Die aktuelle Diskussion über den Datentransfer von minderjährigen Kindern über Eltern und Familie, wirft die Frage ob deren bewussten Verantwortung im Umgang mit den sozialen Medien auf. Natürliche Schutzmechanismen, die im realen Leben meist keine Frage darstellen, scheinen in der digitalen Blase schnell in den Hintergrund zu verschwinden. Nur zu gerne wird das niedliche Foto des Nachwuchses hochgeladen, das Kurzvideo geteilt, ohne auf die Rechte des Kindes oder gar sein Einverständnis zu achten oder zu hinterfragen.
Die Realität ist einfach erschreckend, denn Recherchen zeigen, dass bereits vor mehr als zehn Jahren mehr als 80% der Kinder aus zehn Industrieländern einen digitalen Fußabdruck hatten – und dies vor ihrem zweiten Geburtstag!!! Die Fotos dieser Kinder, welche heute Jugendliche sind, schwirren noch heute irgendwo im digitalen Raum umher bzw. liegen auf irgendwelchen Servern. Ein löschen dieser Daten erweist sich als schwierig bis zu unmöglich.

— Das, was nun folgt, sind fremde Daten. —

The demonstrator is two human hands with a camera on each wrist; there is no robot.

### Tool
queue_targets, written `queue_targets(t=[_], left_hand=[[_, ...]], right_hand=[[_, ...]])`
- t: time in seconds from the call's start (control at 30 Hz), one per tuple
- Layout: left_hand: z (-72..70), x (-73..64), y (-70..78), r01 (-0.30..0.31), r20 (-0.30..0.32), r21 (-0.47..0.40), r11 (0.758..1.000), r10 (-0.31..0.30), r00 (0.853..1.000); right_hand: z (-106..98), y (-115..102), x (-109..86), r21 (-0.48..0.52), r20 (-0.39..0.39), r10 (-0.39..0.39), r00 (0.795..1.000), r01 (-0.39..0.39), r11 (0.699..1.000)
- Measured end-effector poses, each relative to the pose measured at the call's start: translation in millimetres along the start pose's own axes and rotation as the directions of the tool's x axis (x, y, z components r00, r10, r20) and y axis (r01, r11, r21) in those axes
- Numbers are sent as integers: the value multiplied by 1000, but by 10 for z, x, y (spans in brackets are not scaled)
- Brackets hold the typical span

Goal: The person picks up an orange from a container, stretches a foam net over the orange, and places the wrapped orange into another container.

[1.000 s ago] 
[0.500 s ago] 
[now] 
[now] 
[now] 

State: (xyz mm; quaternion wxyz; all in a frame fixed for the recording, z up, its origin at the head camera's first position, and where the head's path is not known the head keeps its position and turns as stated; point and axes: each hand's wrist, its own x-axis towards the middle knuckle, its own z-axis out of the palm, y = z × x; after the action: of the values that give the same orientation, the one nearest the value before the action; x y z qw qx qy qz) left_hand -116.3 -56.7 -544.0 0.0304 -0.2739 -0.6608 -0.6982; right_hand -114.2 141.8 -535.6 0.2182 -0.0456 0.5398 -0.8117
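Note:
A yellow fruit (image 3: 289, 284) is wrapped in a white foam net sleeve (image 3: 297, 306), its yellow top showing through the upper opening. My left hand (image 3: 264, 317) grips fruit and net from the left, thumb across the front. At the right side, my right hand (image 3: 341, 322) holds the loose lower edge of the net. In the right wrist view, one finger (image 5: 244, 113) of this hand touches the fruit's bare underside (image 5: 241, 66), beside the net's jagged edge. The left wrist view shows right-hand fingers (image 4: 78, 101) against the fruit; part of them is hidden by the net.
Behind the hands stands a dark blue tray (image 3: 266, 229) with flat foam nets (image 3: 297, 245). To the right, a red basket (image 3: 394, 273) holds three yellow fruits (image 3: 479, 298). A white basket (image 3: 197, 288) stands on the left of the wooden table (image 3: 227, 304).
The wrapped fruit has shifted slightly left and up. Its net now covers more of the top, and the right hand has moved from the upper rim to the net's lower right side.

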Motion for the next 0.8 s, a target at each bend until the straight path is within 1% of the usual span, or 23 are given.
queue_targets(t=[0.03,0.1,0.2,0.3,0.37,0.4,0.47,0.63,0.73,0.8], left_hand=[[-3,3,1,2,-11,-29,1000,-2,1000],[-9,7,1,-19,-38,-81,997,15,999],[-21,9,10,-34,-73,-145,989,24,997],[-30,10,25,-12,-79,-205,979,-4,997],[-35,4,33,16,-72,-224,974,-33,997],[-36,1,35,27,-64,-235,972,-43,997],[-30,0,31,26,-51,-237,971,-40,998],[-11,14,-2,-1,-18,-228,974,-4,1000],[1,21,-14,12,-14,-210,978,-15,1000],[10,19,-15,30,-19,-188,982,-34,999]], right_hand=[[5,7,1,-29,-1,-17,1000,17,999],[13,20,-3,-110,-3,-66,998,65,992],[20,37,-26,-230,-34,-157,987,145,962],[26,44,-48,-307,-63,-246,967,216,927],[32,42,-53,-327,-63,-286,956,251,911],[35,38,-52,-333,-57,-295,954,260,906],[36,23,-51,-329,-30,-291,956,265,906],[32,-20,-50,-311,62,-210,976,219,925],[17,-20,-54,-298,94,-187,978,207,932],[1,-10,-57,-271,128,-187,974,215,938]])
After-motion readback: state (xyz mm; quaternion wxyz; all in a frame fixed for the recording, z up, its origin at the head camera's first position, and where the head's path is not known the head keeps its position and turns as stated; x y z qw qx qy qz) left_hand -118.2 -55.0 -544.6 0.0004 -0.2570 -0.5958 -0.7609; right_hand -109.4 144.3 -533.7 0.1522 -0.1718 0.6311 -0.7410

Dabei geschah das Teilen dieser Bilder durch Eltern, Großeltern, Verwandten etc., nur in bester Absicht ohne die weiteren Folgen abzuschätzen. Denn auf allen Social-Media-Plattformen sind nicht nur Freunde und Verwandte unterwegs, sondern auch verschiedenartigste Kriminelle, die mit den Fotos Profit machen, sie in pädophilen Netzwerken tauschen, oder anderen verstörenden Kontexten weiter verwenden. Da kann bis hin zur Prostitution führen.

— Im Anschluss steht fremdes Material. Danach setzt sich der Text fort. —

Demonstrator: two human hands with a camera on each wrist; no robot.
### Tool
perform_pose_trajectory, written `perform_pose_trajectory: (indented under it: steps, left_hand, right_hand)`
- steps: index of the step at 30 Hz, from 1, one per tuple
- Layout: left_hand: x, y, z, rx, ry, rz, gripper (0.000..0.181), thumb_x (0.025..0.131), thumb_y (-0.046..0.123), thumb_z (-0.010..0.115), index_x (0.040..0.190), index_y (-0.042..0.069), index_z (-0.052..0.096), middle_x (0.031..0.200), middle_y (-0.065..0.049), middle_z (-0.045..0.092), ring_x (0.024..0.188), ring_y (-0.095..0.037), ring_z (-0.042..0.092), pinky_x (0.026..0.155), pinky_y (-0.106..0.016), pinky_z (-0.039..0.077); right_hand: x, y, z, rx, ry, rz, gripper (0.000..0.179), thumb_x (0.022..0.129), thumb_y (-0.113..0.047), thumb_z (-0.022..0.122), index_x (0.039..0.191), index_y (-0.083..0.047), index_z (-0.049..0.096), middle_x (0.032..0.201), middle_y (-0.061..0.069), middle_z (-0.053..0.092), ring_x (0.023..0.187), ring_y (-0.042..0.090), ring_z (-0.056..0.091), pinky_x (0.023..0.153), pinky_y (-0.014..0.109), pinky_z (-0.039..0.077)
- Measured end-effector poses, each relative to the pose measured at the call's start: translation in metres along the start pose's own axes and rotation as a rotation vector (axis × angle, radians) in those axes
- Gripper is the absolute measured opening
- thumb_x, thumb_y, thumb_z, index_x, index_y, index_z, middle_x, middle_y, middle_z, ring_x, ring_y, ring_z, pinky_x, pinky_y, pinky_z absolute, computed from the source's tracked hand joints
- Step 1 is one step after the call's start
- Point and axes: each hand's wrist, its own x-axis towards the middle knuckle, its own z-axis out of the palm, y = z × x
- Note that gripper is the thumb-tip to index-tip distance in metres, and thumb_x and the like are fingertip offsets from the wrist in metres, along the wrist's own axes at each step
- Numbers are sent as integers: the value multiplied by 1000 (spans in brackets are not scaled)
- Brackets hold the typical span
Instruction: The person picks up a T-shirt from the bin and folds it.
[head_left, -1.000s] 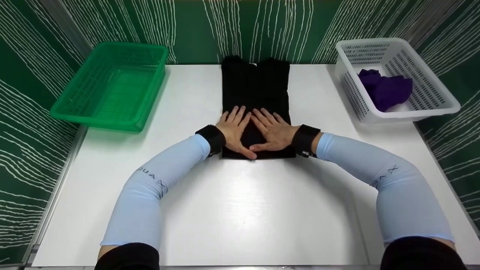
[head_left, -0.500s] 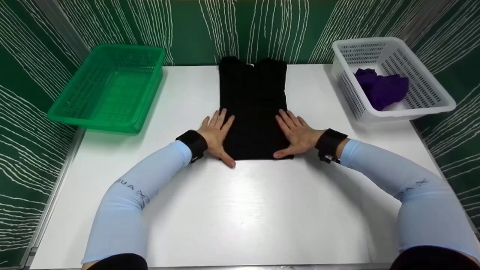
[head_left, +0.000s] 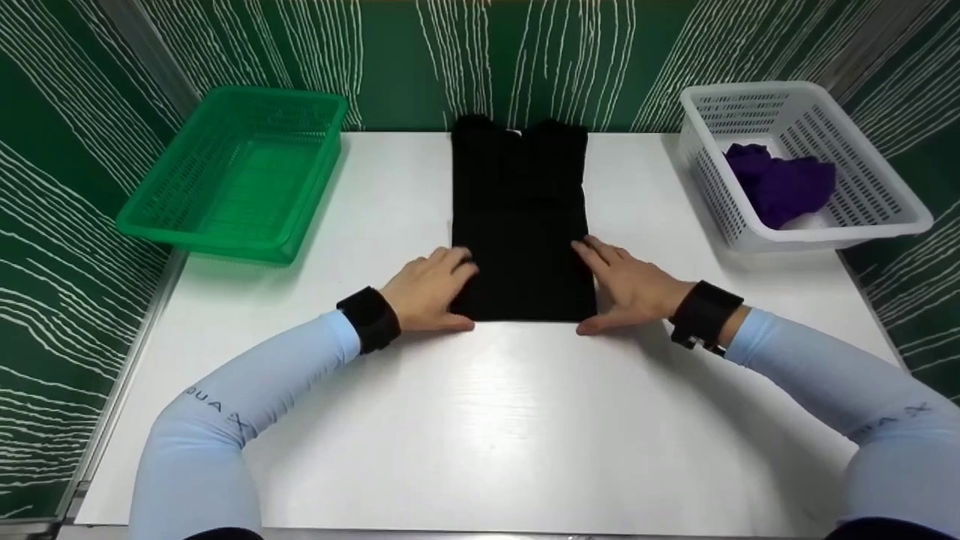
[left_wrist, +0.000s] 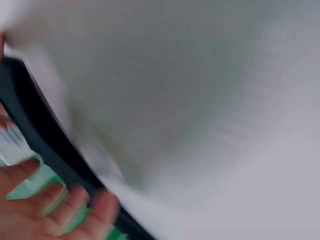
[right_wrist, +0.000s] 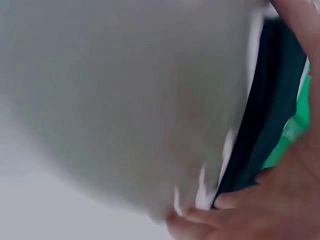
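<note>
A black garment [head_left: 519,247], folded into an upright rectangle, lies flat on the white table [head_left: 487,427]; its exact kind cannot be told. My left hand [head_left: 426,291] is at its lower left side, fingers bent over the edge and thumb near the front corner. At the lower right side, my right hand [head_left: 636,286] has its fingertips at the edge and its thumb by the other front corner. Blurred fingers of the left hand [left_wrist: 60,215] reach the dark cloth [left_wrist: 55,135] in the left wrist view. The right wrist view has the right hand [right_wrist: 280,205] beside the cloth [right_wrist: 262,115].
A green plastic basket [head_left: 202,244] stands at the back left. Toward the back right is a white basket [head_left: 832,235] with crumpled purple cloth [head_left: 791,187] inside. Green walls with white streaks [head_left: 397,67] border the table's back and sides.
Both hands, first flat and close together on the garment, have slid apart to its sides and then drawn slightly nearer to me. Their fingers are now more bent. The garment keeps its shape.
</note>
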Motion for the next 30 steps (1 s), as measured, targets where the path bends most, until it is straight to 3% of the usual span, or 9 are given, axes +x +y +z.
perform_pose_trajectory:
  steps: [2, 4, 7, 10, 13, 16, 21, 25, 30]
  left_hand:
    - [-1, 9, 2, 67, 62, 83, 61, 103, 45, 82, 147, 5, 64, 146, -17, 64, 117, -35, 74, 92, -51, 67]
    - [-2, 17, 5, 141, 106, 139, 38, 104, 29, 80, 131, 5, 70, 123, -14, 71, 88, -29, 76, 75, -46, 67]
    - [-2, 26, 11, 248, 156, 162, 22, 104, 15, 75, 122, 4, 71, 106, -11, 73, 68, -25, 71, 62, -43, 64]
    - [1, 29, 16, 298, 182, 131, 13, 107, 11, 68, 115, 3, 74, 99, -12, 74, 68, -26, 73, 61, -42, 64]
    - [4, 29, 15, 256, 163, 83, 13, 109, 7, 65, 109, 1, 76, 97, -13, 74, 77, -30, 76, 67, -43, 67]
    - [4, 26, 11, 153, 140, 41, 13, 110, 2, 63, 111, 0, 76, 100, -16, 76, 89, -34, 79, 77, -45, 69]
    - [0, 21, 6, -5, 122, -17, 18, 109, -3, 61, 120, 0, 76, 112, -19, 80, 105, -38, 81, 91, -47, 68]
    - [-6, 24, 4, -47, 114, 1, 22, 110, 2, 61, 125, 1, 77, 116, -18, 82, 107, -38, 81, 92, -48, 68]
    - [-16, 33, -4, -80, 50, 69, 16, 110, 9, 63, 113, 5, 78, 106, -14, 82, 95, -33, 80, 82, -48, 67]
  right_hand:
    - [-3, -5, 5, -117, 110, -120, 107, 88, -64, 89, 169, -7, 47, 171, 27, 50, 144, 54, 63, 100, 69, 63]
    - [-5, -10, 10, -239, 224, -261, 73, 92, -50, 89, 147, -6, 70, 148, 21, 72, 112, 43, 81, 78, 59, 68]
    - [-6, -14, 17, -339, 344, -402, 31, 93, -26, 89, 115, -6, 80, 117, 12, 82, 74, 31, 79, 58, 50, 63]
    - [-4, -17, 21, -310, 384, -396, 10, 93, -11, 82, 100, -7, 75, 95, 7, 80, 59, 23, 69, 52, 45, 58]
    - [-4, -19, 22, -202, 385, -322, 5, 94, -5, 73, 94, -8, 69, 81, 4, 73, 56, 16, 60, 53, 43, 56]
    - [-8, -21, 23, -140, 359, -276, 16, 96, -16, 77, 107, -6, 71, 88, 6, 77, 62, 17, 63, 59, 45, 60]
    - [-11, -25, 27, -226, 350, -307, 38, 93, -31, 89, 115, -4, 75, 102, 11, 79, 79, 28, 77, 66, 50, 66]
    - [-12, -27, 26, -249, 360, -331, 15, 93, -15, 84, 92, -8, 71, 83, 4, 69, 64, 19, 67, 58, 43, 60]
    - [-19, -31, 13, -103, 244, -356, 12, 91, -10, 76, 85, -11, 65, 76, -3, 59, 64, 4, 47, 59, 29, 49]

Eltern, Familienangehörige oder später die Jugendlichen selbst, liefern durch das Teilen von Fotos und Videos Informationen und potentielles Material für diese kriminellen Szenerien. Nicht selten lassen sich so relativ leicht Name, Wohnort, Schule oder Hobbys herausfinden und damit durch Täter („Freunde“) das Vertrauen erschleichen.

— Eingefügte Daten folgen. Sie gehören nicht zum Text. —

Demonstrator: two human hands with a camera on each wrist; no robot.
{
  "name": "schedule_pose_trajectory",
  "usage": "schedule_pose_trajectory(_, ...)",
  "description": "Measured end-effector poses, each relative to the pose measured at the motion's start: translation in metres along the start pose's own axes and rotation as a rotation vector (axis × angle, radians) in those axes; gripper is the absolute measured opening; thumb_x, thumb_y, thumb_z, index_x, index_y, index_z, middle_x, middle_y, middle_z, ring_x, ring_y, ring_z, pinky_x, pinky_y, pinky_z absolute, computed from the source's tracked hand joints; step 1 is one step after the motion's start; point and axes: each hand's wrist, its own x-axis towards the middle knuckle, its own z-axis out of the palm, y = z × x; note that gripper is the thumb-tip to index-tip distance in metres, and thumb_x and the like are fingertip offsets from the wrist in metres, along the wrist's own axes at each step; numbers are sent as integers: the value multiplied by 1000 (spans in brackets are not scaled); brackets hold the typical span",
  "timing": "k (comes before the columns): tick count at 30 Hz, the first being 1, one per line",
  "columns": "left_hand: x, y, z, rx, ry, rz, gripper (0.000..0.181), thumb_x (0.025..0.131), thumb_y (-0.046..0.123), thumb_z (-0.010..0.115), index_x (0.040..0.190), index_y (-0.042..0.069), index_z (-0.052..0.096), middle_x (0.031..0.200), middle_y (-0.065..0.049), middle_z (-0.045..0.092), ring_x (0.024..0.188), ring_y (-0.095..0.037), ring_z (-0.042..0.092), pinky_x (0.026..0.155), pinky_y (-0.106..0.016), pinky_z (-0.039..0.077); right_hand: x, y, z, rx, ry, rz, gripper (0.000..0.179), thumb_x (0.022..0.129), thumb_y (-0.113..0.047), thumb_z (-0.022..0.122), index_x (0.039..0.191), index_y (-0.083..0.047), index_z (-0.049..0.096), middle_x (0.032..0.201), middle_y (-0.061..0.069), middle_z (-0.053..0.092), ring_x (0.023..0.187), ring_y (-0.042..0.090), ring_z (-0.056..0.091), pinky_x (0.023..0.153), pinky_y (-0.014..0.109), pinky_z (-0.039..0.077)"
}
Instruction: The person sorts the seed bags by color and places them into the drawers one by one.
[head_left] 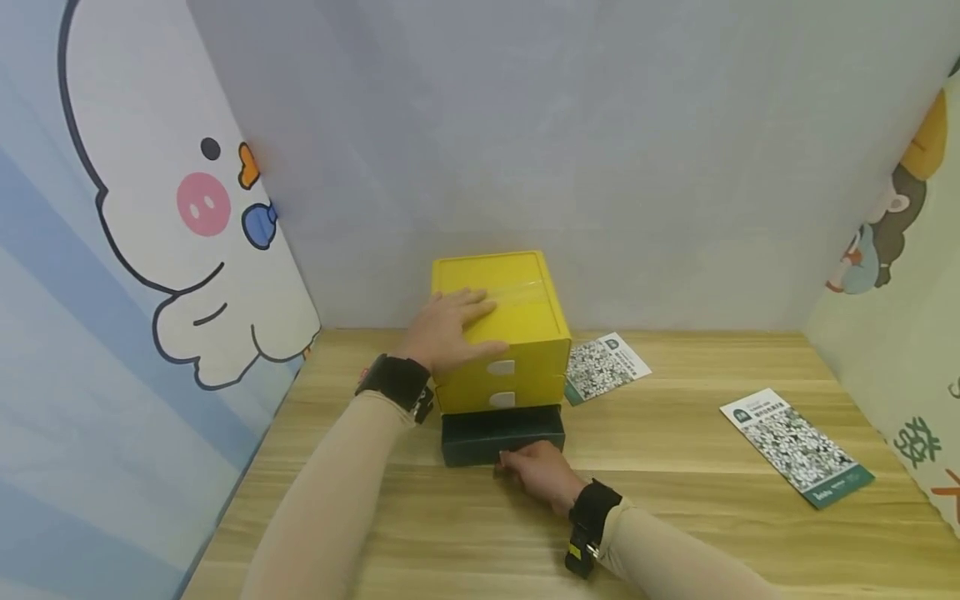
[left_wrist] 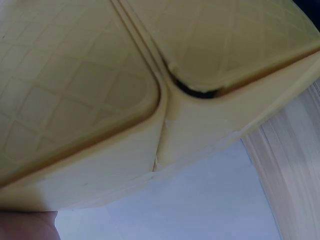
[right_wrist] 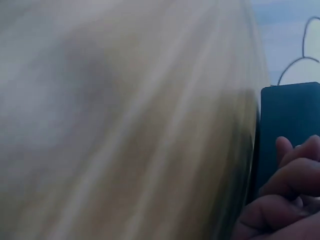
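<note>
A yellow drawer box (head_left: pixel 525 321) stands at the back middle of the table, two pale handle tabs on its front. My left hand (head_left: pixel 448 332) rests on its top left edge, fingers fairly straight across the lid. The box's yellow side, with a raised lattice pattern, fills much of the left wrist view. At the bottom, a dark green drawer (head_left: pixel 468 450) sticks out toward me. With curled fingers my right hand (head_left: pixel 542 475) grips the front of this drawer; the exact grip point is partly hidden. The right wrist view shows those bent fingers against the green front (right_wrist: pixel 290 110).
One printed card (head_left: pixel 600 367) lies just right of the box, partly behind it. Another card (head_left: pixel 798 446) is farther right on the wooden table (head_left: pixel 660 517). A grey wall (head_left: pixel 600 167) rises close behind the box, with cartoon-printed panels at both sides.
</note>
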Motion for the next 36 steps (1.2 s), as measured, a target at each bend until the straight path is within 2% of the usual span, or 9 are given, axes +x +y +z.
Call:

Grooming ist eine ganz spezielle Form der sexuellen Belästigung, die über das Betrachten pornografischer Darbietungen Minderjähriger, live mittels Webcam, bis hin zu tatsächlichem sexuellem Missbrauch führen kann. Dabei nehmen Täter über das Internet gezielt Kontakt zu Minderjährigen auf, um sie emotional zu manipulieren und in weiterer Folge sexuell auszubeuten. Oft beginnend mit harmlos wirkender Kommunikation bis hin zu schweren Übergriffen. Seit 2012 ist Grooming strafbar, dennoch bleibt es ein wachsendes, oftmals übersehenes Problem.
Parallel dazu nimmt auch die Bedrohung durch Identitätsdiebstahl zu. Cyberkriminelle nutzen psychologische Tricks wie Höflichkeit oder Hilfsbereitschaft aus, um an persönliche Daten zu gelangen. Diese werden dann missbraucht, um unter falscher Identität Konten zu eröffnen, Einkäufe zu tätigen oder sogar gezielte Rufschädigungen zu betreiben – mit teils gravierenden Folgen für die Betroffenen.
Wenn Eltern ihre Kinder im Netz schon nicht schützen, wer tut es dann?